Good & Bad Ghosts (Geister, Spökspelet, Fantômes, Kummituspeli) or Ghosts! is a supernatural horror board game designed by Alex Randolph for two players, and published in 1982 by Milton Bradley. Players navigate their ghosts across a board to either escape through one of the exits or capture all of their opponent's good ghosts, although which ghosts are good and which are evil are kept secret from the opposing player.

==Gameplay==
Good & Bad Ghosts is played on a 6 by 6 gridded board with exits at each of the four corners and representing a haunted castle. Both players are given eight ghost pieces, four of which are good and four of which are evil. Dots on the back of the ghosts denote their alignment– good is represented by a blue dot and evil is represented by a red dot– but facing the front, all ghosts look the same. Thus, neither player knows which of their opponent's ghost pieces are good and which are evil.

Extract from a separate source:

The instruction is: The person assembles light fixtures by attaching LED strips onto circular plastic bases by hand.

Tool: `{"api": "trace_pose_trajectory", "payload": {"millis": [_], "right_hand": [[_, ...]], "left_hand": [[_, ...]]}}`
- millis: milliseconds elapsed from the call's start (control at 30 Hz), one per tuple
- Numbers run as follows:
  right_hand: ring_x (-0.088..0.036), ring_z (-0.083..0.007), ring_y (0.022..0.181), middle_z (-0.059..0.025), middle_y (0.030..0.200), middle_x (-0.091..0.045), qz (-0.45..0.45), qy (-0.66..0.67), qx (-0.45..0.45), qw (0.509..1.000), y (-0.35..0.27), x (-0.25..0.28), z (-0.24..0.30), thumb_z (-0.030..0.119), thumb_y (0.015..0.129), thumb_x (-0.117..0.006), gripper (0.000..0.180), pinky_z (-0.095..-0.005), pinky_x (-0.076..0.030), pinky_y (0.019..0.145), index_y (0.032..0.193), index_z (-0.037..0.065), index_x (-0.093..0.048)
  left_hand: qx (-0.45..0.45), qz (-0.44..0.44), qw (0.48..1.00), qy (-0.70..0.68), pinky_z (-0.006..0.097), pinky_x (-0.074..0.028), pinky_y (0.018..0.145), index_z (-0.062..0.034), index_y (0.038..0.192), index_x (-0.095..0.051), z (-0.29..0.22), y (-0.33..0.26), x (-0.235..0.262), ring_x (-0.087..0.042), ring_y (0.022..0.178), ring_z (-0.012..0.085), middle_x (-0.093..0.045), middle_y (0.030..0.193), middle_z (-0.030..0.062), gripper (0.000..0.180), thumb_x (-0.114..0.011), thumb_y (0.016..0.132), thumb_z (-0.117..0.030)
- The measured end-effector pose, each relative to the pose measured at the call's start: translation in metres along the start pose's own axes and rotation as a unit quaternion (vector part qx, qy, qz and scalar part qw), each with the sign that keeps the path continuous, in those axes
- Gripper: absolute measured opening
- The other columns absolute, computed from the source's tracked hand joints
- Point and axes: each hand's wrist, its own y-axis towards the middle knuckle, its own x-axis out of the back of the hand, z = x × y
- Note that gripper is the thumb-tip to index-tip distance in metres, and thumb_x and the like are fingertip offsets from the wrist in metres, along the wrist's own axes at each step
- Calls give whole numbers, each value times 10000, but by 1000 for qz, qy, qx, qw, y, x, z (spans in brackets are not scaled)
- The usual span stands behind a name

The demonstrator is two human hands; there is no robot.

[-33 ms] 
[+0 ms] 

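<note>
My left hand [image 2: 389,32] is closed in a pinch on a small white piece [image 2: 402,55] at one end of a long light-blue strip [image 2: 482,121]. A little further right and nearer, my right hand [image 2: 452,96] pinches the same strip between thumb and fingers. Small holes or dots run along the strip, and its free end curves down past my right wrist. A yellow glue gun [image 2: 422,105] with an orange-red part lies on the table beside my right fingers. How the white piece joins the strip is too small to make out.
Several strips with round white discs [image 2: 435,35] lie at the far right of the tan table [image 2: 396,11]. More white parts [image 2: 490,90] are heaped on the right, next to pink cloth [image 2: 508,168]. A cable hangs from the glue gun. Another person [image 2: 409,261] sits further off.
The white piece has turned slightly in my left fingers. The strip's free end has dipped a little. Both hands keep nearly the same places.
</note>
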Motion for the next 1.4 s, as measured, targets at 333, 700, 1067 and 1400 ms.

At the start of the game, each player's ghosts are assembled in two rows of four ghosts at their back edge of the board in any arrangement of good and evil. On their turn, each player moves one ghost one square, either horizontally or vertically. A ghost may capture an opponent's ghost by moving to its square; only when a ghost is captured does the capturing player learn whether it is good or evil.

A player wins by capturing all four of their opponent's good ghosts, but a player loses if they capture all four of the opponent's evil ghosts. This means strategy mainly involves attempting to determine a ghost's alignment based on movement patterns and trying to fool the opponent with confusing movement patterns into capturing evil ghosts. A player can also win by moving one of their good ghosts through one of the exits at the opponent's side of the board.

==Reception==
Good & Bad Ghosts was the winner of the 1986 Årets spil "Best Family Game Award". It was recommended for the 1982 Spiel des Jahres.

Jeux & Stratégie reviewed the game in Issue 33, praising it highly for its accessibility, tactical nuance, and presentation. In a review for Issue 68 of Games, R. Wayne Schmittberger described Good & Bad Ghosts as "a very challenging game for all ages" and praised the bluffing mechanics. The game was also featured in Games's 1986 Games 100.